▶ PROBLEM TO WORK ON: Task for the records below: count the lines that contain the word "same" and give only that number.

━━━ DATA LISTING ━━━

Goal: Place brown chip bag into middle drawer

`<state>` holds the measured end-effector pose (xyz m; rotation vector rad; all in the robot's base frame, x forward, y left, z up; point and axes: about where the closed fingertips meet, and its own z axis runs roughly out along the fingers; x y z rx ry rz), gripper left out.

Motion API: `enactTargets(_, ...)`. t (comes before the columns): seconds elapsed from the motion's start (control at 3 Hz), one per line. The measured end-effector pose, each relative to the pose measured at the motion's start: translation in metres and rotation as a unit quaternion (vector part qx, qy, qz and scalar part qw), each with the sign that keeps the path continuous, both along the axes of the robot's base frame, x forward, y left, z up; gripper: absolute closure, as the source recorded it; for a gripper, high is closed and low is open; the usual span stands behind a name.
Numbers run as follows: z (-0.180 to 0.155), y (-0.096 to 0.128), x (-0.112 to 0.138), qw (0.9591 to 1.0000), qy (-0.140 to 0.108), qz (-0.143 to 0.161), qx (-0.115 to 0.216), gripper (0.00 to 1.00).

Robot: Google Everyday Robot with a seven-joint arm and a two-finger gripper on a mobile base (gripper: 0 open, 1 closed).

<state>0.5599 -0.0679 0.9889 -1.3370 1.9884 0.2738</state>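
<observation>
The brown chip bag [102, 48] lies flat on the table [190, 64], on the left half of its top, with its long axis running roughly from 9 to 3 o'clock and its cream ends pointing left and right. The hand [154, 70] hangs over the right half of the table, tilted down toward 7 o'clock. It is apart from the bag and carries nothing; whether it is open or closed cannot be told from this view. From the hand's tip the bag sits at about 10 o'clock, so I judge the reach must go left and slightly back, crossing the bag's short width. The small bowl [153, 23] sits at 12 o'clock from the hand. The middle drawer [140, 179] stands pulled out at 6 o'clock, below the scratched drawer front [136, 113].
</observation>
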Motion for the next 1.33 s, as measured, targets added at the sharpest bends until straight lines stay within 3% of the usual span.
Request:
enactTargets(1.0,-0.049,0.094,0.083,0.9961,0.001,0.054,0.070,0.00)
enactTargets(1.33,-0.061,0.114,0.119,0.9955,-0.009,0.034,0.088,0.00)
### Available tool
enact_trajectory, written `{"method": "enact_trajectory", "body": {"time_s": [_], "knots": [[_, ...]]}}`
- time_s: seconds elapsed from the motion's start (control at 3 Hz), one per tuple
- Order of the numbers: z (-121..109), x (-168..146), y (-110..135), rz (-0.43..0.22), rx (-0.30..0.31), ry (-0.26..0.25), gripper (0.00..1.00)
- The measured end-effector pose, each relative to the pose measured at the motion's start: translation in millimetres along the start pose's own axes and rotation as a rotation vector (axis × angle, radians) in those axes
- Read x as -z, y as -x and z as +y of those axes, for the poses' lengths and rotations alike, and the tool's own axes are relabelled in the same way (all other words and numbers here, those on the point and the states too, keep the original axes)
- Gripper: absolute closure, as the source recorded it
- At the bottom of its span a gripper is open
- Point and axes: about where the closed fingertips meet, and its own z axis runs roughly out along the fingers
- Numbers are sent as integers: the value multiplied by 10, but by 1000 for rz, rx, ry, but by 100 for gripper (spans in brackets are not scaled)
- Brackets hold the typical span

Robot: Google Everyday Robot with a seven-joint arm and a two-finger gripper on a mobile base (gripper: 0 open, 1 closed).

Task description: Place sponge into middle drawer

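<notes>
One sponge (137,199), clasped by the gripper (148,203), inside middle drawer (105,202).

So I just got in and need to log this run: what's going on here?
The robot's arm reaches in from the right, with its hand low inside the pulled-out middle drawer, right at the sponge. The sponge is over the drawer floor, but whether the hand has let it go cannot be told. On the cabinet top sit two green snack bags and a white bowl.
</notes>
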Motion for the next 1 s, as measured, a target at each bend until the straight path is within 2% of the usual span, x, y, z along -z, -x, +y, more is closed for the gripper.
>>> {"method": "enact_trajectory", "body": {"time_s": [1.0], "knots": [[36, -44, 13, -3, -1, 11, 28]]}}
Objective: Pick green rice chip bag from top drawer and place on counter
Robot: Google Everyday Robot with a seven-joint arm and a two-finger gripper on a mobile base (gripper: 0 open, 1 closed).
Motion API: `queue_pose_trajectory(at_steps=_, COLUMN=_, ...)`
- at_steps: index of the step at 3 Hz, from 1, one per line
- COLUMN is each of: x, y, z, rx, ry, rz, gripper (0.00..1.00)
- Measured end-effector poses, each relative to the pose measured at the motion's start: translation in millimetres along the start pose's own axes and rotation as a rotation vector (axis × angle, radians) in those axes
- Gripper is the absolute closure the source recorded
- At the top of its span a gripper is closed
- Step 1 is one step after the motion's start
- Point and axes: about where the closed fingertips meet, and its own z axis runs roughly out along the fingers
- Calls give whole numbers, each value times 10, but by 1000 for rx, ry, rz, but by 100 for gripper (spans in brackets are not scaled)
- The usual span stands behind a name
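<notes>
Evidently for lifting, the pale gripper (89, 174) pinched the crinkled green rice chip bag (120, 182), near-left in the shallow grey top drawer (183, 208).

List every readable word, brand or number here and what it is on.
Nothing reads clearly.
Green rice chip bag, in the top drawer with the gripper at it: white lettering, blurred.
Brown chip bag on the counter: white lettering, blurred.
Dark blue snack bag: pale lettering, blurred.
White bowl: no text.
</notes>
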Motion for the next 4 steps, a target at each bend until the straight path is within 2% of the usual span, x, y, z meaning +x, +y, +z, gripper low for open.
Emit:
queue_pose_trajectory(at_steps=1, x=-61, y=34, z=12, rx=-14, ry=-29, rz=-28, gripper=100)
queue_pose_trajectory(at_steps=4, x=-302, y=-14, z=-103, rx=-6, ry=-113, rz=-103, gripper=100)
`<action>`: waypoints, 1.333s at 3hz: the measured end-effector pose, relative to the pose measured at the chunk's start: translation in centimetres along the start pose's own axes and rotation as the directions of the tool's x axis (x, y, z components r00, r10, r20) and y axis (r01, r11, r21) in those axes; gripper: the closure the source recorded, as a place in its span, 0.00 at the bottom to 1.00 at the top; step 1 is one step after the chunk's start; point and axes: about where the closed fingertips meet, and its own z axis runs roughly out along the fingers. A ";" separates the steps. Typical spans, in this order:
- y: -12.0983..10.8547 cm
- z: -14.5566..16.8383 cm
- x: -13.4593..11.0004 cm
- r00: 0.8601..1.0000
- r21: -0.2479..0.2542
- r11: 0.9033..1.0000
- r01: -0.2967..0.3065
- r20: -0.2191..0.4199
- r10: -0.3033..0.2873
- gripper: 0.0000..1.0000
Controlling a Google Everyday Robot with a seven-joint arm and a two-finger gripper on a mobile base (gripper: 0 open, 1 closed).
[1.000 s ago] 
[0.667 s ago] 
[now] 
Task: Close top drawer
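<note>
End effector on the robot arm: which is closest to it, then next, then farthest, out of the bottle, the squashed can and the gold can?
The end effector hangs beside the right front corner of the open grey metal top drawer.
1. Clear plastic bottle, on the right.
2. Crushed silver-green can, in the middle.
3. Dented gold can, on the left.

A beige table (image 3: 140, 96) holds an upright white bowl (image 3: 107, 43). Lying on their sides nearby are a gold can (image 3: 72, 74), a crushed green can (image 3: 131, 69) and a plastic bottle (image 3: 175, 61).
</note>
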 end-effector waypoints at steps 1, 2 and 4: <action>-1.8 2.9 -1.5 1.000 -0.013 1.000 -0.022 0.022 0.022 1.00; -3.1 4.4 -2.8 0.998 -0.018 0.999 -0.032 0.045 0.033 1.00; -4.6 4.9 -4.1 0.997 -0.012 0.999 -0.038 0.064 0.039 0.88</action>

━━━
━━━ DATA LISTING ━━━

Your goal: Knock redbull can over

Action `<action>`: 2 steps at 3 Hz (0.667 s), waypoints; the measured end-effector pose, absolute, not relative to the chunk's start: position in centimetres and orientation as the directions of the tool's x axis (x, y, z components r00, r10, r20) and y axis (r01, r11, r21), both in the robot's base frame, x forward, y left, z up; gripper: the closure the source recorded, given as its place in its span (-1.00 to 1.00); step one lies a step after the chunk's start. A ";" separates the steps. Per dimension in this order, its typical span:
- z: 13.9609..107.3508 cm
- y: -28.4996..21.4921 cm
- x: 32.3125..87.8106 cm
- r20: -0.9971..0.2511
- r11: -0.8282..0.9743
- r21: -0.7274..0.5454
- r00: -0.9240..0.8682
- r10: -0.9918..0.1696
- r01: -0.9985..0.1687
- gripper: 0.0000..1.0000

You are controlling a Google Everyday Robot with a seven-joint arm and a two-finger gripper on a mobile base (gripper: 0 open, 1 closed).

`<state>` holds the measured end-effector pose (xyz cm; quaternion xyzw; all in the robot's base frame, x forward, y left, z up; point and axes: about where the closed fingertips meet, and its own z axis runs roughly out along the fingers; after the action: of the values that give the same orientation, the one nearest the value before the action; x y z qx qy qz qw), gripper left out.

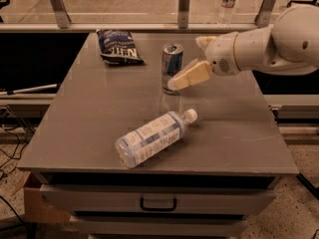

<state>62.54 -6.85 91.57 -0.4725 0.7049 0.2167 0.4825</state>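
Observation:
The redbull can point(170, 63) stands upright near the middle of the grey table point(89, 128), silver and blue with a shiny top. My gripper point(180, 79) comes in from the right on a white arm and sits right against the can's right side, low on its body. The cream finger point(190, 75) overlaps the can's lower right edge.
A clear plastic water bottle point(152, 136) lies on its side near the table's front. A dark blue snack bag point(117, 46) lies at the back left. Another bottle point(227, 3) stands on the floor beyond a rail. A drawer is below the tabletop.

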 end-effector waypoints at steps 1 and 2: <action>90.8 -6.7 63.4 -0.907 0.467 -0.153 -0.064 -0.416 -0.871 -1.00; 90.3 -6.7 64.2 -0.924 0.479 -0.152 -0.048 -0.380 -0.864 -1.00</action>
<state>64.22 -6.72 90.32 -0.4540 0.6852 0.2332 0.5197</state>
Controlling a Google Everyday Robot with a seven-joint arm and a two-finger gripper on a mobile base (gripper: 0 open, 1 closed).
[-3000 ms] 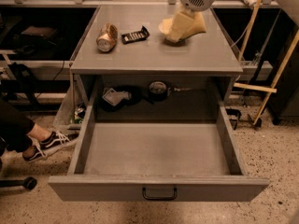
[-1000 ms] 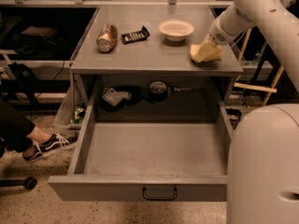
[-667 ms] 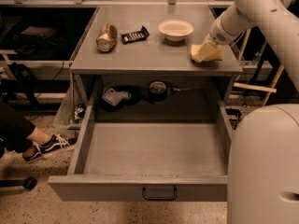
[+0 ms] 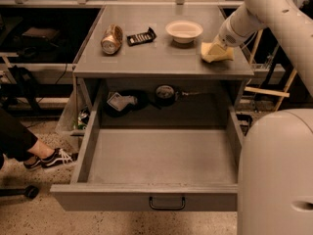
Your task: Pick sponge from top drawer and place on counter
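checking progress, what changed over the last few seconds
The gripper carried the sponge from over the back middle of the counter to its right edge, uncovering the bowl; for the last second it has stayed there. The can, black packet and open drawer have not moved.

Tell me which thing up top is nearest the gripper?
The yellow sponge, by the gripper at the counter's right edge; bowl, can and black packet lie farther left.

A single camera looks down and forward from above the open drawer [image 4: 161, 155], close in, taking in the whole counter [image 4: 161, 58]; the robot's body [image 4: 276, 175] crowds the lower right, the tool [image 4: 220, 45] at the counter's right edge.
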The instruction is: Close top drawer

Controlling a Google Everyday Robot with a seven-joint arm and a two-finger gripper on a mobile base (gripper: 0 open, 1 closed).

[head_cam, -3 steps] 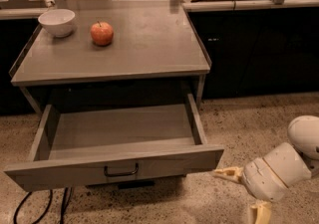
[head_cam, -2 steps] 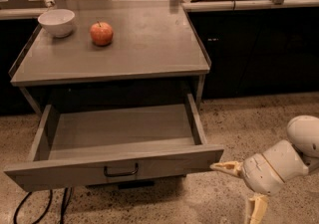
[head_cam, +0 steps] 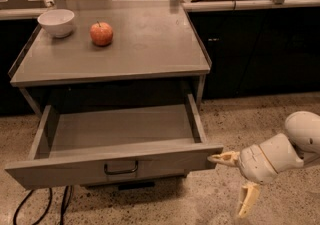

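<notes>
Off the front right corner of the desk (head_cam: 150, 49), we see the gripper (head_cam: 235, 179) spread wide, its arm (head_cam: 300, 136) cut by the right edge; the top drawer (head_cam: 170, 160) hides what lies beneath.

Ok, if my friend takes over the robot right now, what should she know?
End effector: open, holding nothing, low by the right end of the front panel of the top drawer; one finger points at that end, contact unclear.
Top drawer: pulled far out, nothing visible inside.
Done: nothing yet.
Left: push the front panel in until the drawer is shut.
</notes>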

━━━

▶ SOLUTION TO THE PROBLEM: 2